» **Exercise requirements**
Word for word, restate the listing; omit the pictures.

» **Given information**
------------------------------------

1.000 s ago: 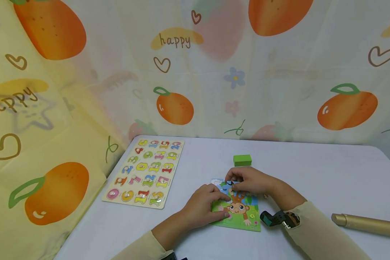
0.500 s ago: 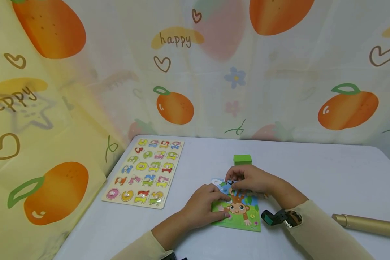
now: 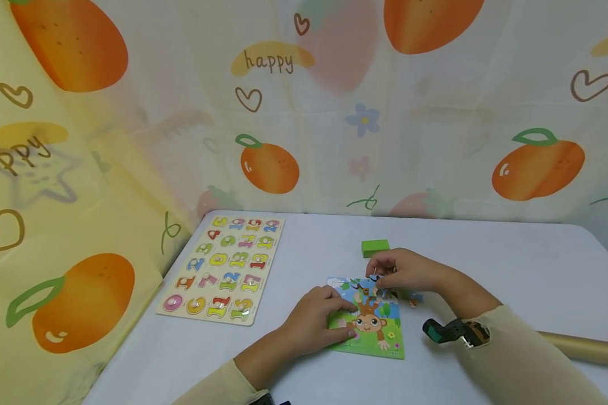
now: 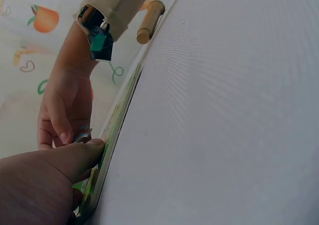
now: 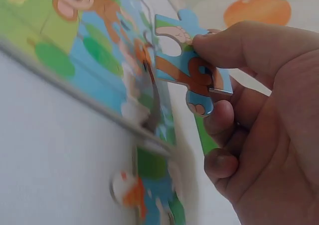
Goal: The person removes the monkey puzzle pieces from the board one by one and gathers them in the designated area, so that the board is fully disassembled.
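Note:
My right hand (image 3: 410,273) pinches a jigsaw piece (image 5: 192,78) between thumb and fingers, over the top right of the monkey puzzle board (image 3: 365,346). In the right wrist view the piece shows a brown curl and a pale foot on blue, raised and tilted beside the board. My left hand (image 3: 314,318) rests on the board's left side, thumb and fingers spread over its picture. The left wrist view shows the left thumb (image 4: 84,155) on the board's face near its edge. Another loose piece (image 3: 415,300) lies right of the board, partly behind the right hand.
A green block (image 3: 375,248) stands behind the board. At the left of the table lies a number puzzle board (image 3: 248,315) with several coloured numerals. A gold cylinder (image 3: 588,347) lies at the right, partly covered by the right sleeve. A fruit-print cloth (image 3: 324,140) hangs behind.
My right hand has moved right and slightly up from the board's top, with the jigsaw piece in its pinch, uncovering more of the picture. The left hand stays on the board.

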Motion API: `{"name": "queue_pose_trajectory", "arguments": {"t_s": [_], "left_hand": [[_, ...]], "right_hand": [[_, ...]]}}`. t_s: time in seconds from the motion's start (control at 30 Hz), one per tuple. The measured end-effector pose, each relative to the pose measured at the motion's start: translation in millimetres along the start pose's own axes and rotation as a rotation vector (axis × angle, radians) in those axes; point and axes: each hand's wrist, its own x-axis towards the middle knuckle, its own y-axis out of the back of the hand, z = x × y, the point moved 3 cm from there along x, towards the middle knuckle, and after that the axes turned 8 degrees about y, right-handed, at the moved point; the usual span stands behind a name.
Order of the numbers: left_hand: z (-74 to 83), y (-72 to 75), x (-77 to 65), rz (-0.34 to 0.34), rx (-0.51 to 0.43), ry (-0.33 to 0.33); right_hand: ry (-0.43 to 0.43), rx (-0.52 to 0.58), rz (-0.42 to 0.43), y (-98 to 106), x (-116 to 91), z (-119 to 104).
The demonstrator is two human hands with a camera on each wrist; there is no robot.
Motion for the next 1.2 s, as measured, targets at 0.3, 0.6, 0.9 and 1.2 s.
{"name": "queue_pose_trajectory", "arguments": {"t_s": [0.3, 0.6, 0.9, 1.2], "left_hand": [[-1.3, -1.0, 0.0, 0.003, 0.011, 0.003], [-0.4, -1.4, -0.6, -0.003, 0.018, 0.001], [-0.7, 0.1, 0.1, -0.01, 0.008, 0.007], [-1.8, -0.7, -0.3, -0.006, 0.004, 0.008]], "right_hand": [[-0.048, -0.025, 0.019, 17, -26, 9], [-0.127, -0.03, 0.052, 33, -61, 25], [-0.176, -0.062, 0.052, 49, -86, 38], [-0.197, -0.018, 0.045, 51, -98, 45]]}}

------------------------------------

» **Exercise solution**
1.000 s ago: 
0.500 s ago: 
now: 
now: 
now: 
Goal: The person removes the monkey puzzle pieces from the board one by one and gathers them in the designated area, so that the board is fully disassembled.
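Note:
My right hand (image 3: 410,273) pinches a jigsaw piece (image 5: 192,78) between thumb and fingers, over the top right of the monkey puzzle board (image 3: 365,346). In the right wrist view the piece shows a brown curl and a pale foot on blue, raised and tilted beside the board. My left hand (image 3: 314,318) rests on the board's left side, thumb and fingers spread over its picture. The left wrist view shows the left thumb (image 4: 84,155) on the board's face near its edge. Another loose piece (image 3: 415,300) lies right of the board, partly behind the right hand.
A green block (image 3: 375,248) stands behind the board. At the left of the table lies a number puzzle board (image 3: 248,315) with several coloured numerals. A gold cylinder (image 3: 588,347) lies at the right, partly covered by the right sleeve. A fruit-print cloth (image 3: 324,140) hangs behind.
My right hand has moved right and slightly up from the board's top, with the jigsaw piece in its pinch, uncovering more of the picture. The left hand stays on the board.
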
Motion API: `{"name": "queue_pose_trajectory", "arguments": {"t_s": [_], "left_hand": [[_, ...]], "right_hand": [[_, ...]]}}`. t_s: time in seconds from the motion's start (control at 30 Hz), one per tuple. The measured end-effector pose, each relative to the pose measured at the motion's start: translation in millimetres along the start pose's own axes and rotation as a rotation vector (axis × angle, radians) in those axes; point and axes: each hand's wrist, its own x-axis towards the middle knuckle, its own y-axis out of the back of the hand, z = x × y, the point moved 3 cm from there along x, towards the middle knuckle, and after that the axes turned 8 degrees about y, right-handed, at the moved point; the usual span stands behind a name.
Order of the numbers: left_hand: z (-74 to 83), y (-72 to 75), x (-77 to 65), rz (-0.34 to 0.34), rx (-0.51 to 0.43), ry (-0.33 to 0.33); right_hand: ry (-0.43 to 0.43), rx (-0.52 to 0.58), rz (-0.42 to 0.43), y (-98 to 106), x (-116 to 91), z (-119 to 104).
The demonstrator is two human hands with a camera on each wrist; there is no robot.
Motion for the next 1.2 s, as measured, targets at 0.3, 0.6, 0.9 and 1.2 s.
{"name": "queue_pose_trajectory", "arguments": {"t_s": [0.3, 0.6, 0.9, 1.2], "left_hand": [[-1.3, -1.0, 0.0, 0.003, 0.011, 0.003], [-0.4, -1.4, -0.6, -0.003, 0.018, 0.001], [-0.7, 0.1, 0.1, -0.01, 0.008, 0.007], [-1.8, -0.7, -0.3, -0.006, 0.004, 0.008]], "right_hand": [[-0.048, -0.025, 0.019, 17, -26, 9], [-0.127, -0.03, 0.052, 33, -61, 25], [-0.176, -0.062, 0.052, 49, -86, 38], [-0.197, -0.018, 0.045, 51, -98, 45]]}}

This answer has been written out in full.